AbitibiBowater se prépare à démanteler en catimini la papetière de Dolbeau-Mistassini, selon le Comité complexe forestier intégré.

Les membres de ce comité ont été informés qu'une lettre interne de la haute direction d'AbitibiBowater signifiait aux directions des usines du groupe d'aller visiter les installations de la papetière de Dolbeau-Mistassini et de choisir les équipements qui les intéressaient.

«La semaine du 3 mai est retenue comme date d'attribution de ces actifs», peut-on lire dans un communiqué dénonçant la situation.

Il y a un mois, «Le Quotidien» avait rapporté qu'AbitibiBowater avait décidé du sort de la papetière et qu'une fermeture définitive ou un démantèlement était imminent.

La compagnie a confirmé l'existence de ce mémo. «L'invitation touche aussi d'autres installations fermées pour une période indéterminée. Il s'agit d'une procédure que nous avons déjà utilisée dans le passé pour d'autres usines comme Beaupré», a expliqué le porte-parole d'AbitibiBowater, Pierre Choquette. L'usine de Beaupré, fermée elle aussi pour une période indéterminée, a été mise en vente. Des travailleurs se sont opposés récemment à ce démontage.

Pierre Choquette a assuré qu'il ne s'agit pas d'un démantèlement déguisé. «Dans le cadre de la restructuration, si les usines peuvent économiser en se procurant des pièces et de petits équipements dans celles qui ne sont pas en opération, c'est normal. On ne parle pas de sortir les machines de l'usine. Nous n'avons pas changé de statut pour la papetière de Dolbeau-Mistassini. Nous continuons à préparer notre plan de rationalisation. Nous rencontrerons les gens concernés, si des décisions sont prises», a-t-il ajouté.

<b>Réactions</b>

Le président du Comité complexe forestier intégré et maire de Dolbeau-Mistassini, Georges Simard, est furieux. «C'est l'insulte suprême! Je suis toujours resté poli, mais là leur façon de faire démontre à toute la population régionale que cette compagnie n'a aucune considération pour nous. Ils n'ont même pas le respect de nous aviser. C'est inqualifiable!», a-t-il exprimé.

Il a exigé une rencontre avec le président David Peterson et la haute direction. «Il est notre seul espoir. Lui au moins, il a déjà visité l'usine. J'espère qu'il comprendra l'importance de la papetière et du projet de complexe intégré», a-t-il lancé.

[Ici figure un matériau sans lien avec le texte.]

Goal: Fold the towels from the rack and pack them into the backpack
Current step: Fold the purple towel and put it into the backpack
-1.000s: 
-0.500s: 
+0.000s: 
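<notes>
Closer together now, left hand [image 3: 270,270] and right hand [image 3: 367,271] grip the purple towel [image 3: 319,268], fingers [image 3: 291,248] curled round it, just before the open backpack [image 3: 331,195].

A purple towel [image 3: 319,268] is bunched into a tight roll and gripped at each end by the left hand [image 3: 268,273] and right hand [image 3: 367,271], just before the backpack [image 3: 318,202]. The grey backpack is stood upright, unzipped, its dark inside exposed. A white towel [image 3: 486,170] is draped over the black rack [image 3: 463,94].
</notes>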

Georges Simard a aussi demandé au gouvernement du Québec d'intervenir pour empêcher ce démantèlement. «Il faut que Nathalie Normandeau (ministre des Ressources naturelles) mette un frein à leur façon de faire. Cette compagnie coupe le bois de notre forêt, mais le transforme ailleurs. On ne veut pas mourir à cause de leur mauvaise gestion», a-t-il clamé.

Le préfet de la MRC Maria-Chapdelaine, Jean-Pierre Boivin, a aussi déploré la méthode employée par la multinationale. «C'est très surprenant comme façon de faire. Habituellement, il procède à une fermeture définitive avant de commencer un démantèlement. Nos informations sont suffisamment solides pour déplorer la situation dans les médias. Il y a même des rendez-vous qui sont pris», a-t-il mentionné.

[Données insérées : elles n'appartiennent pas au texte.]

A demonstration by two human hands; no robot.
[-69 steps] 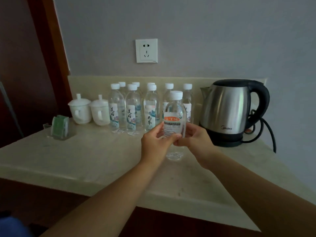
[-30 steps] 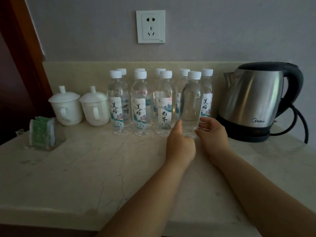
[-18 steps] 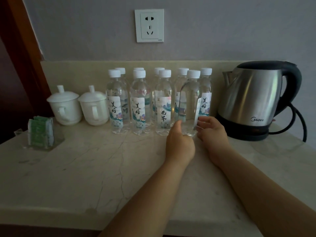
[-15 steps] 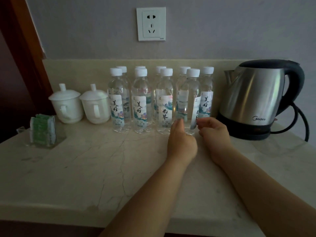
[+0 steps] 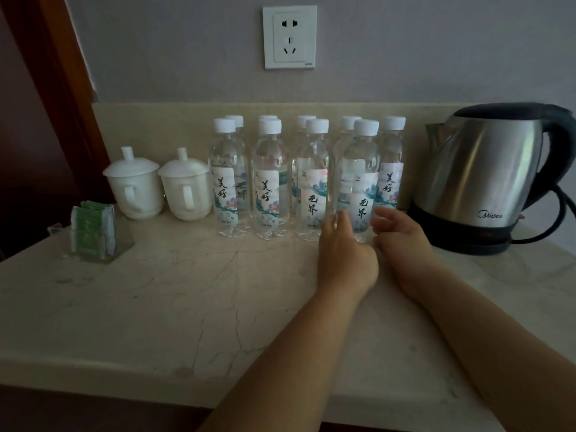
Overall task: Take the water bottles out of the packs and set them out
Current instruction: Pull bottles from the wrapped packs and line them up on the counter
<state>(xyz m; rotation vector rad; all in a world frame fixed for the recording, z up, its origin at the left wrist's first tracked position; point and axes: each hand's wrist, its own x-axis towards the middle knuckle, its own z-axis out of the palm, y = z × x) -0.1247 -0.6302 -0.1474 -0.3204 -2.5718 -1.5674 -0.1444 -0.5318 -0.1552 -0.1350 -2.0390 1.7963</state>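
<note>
My left hand (image 5: 346, 255) touches the standing water bottle (image 5: 361, 179) with straight fingers, my right hand (image 5: 402, 241) loosely open beside it; placing seems finished, next I should withdraw gently

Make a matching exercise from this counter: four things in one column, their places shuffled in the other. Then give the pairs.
Things
1. stainless steel electric kettle with black handle
2. pair of white lidded ceramic cups
3. green sachets in a clear holder
4. white wall socket

Places
a. on the wall above the clear plastic water bottles
b. far left on the pale marble counter
c. right of the bottles
d. just left of the bottles

Pairs: 1-c, 2-d, 3-b, 4-a.
</note>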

Ce dernier a fait appel à la solidarité régionale dans cette affaire. «Je demande aux directions des usines d'Alma et de Kénogami de ne pas se présenter à Dolbeau-Mistassini et encore moins de prendre des équipements de l'usine. Nous sommes comme des frères de sang dans cette histoire. Déjà que nos copeaux servent à ces usines, ça serait le «boutte» s'ils venaient chercher des équipements», a-t-il soutenu.

Le député péquiste, Denis Trottier, a condamné la façon de faire d'AbitibiBowater. «C'est choquant, car les gens sont les derniers informés alors qu'ils sont les premiers concernés. Ce n'est pas acceptable», a-t-il critiqué.

Il a écorché au passage le gouvernement «qui n'a rien fait pour soutenir l'industrie forestière». «On ferme des usines et il n'y a pas de programme dans le dernier budget pour des projets de reconversion de papetière comme Dolbeau. Ce sont des centaines d'emplois spécialisés que l'on perd. Des gens qui déménagent dans les grands centres», a-t-il déploré.